Exercise = Please give all of the data again, character for character, and drop the pictures.

━━━━━ Dataset excerpt

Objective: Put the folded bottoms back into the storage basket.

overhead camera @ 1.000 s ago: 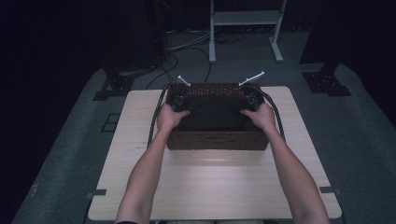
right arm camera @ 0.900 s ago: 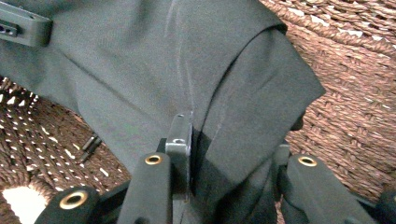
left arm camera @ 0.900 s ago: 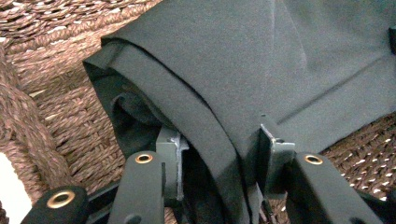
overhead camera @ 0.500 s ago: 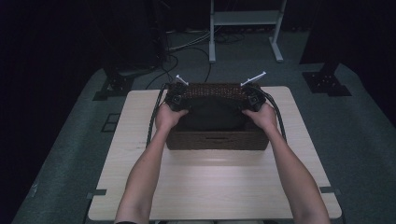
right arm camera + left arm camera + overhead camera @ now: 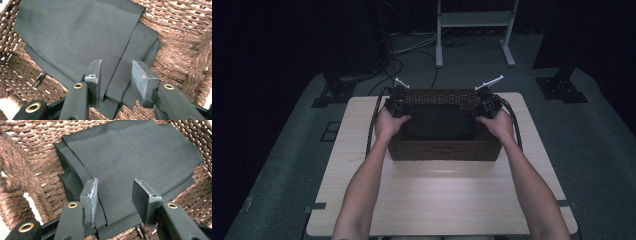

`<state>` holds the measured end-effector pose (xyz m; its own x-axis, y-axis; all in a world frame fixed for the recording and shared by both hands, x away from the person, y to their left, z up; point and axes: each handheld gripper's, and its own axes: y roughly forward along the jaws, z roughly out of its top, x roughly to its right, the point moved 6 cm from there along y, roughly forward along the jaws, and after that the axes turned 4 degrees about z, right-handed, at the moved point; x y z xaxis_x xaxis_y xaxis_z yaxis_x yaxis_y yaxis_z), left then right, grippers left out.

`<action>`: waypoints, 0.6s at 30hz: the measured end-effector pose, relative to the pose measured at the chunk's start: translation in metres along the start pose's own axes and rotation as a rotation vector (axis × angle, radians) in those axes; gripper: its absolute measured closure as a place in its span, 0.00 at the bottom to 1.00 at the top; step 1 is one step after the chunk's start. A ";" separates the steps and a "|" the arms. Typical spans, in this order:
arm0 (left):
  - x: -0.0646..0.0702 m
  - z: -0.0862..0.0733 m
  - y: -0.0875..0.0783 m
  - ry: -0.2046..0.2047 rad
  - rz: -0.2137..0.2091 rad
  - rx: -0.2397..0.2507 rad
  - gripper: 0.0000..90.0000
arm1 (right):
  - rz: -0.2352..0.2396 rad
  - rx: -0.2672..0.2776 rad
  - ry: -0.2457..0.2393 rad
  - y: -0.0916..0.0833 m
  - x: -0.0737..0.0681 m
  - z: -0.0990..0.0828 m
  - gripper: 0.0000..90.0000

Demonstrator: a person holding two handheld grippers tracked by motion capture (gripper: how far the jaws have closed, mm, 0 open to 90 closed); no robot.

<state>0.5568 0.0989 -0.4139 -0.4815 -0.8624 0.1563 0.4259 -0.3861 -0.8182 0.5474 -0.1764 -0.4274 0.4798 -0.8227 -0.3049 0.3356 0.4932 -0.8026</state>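
A brown woven basket [image 5: 444,149] stands on the light wood table [image 5: 437,200]. In it lies a folded black cloth [image 5: 439,122]. My left gripper [image 5: 398,106] is at the basket's far left corner and my right gripper [image 5: 488,106] at its far right corner. In the left gripper view the gripper [image 5: 115,182] is open, its jaws standing over the near edge of the cloth [image 5: 130,152], with the basket wall [image 5: 30,157] to the left. In the right gripper view the gripper [image 5: 116,63] is open over the cloth's layered edge [image 5: 75,30], beside the wicker [image 5: 180,32].
The near half of the table is bare wood. Cables run from both grippers along the basket's sides. Behind the table stand a white frame [image 5: 472,20], floor cables [image 5: 412,50] and black stand bases [image 5: 562,90] [image 5: 334,92]. A small dark metal piece [image 5: 40,76] lies on the basket floor.
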 end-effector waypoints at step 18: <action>0.008 -0.006 -0.016 0.001 -0.040 0.050 0.55 | 0.054 0.072 0.011 -0.022 -0.002 -0.009 0.61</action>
<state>0.5407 0.1001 -0.4027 -0.5002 -0.8453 0.1879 0.4436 -0.4365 -0.7828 0.5315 -0.1881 -0.4140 0.4903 -0.7971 -0.3525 0.3673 0.5557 -0.7458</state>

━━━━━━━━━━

Problem solution =
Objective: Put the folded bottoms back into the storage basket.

overhead camera @ 1.000 s ago: 
right arm camera @ 0.900 s ago: 
left arm camera @ 0.900 s ago: 
overhead camera @ 0.500 s ago: 
right arm camera + left arm camera + overhead camera @ now: 

`<state>` holds the measured end-effector pose (xyz m; its own x-axis, y-axis; all in a world frame fixed for the recording and shared by both hands, x away from the person, y to their left, z up; point and axes: each handheld gripper's, and its own axes: y roughly forward along the jaws, z roughly out of its top, x roughly to its right, the point moved 6 cm from there along y, roughly forward along the jaws, and after that the axes turned 4 degrees about z, right-handed, at the moved point; x y z xaxis_x xaxis_y xaxis_z yaxis_x yaxis_y yaxis_z), left then right, grippers left out.

`<action>`: waypoints, 0.6s at 30hz: the measured end-effector pose, relative to the pose measured at the chunk's start: translation in metres along the start pose's own axes and rotation as a rotation vector (axis × angle, radians) in those axes; gripper: its absolute measured closure as a place in its span, 0.00 at the bottom to 1.00 at the top; step 1 is one step after the chunk's start. A ";" separates the steps and a "|" the arms. Typical spans, in this order:
arm0 (left):
  - x: -0.0646..0.0702 m
  - z: -0.0862..0.0733 m
  - y: -0.0875..0.0783 m
  - ry: -0.2046..0.2047 rad
  - rz: -0.2137..0.2091 rad
  - rx: -0.2397..0.2507 rad
  - gripper: 0.0000..90.0000
arm1 (right):
  - rz: -0.2352..0.2396 rad
  - rx: -0.2672..0.2776 rad
  - ry: -0.2457..0.2393 rad
  - y: -0.0916..0.0833 m
  - x: -0.0737..0.0681 m
  - z: -0.0990..0.0828 m
  - gripper: 0.0000..90.0000

Demonstrator: a person holding two handheld grippers tracked by motion capture (gripper: how far the jaws have closed, mm, 0 open to 90 closed); no robot.

<state>0.5568 0.0989 -0.4139 -0.4815 -0.8624 0.1563 0.4259 -0.3861 -0.8182 0.5474 -0.1764 -0.4274 0.4798 -0.8227 -0.3049 0.3356 0.4932 -0.8026</state>
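A brown woven basket [image 5: 444,149] stands on the light wood table [image 5: 437,200]. In it lies a folded black cloth [image 5: 439,122]. My left gripper [image 5: 398,106] is at the basket's far left corner and my right gripper [image 5: 488,106] at its far right corner. In the left gripper view the gripper [image 5: 115,182] is open, its jaws standing over the near edge of the cloth [image 5: 130,152], with the basket wall [image 5: 30,157] to the left. In the right gripper view the gripper [image 5: 116,63] is open over the cloth's layered edge [image 5: 75,30], beside the wicker [image 5: 180,32].
The near half of the table is bare wood. Cables run from both grippers along the basket's sides. Behind the table stand a white frame [image 5: 472,20], floor cables [image 5: 412,50] and black stand bases [image 5: 562,90] [image 5: 334,92]. A small dark metal piece [image 5: 40,76] lies on the basket floor.
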 end-effector waypoints at step 18: <action>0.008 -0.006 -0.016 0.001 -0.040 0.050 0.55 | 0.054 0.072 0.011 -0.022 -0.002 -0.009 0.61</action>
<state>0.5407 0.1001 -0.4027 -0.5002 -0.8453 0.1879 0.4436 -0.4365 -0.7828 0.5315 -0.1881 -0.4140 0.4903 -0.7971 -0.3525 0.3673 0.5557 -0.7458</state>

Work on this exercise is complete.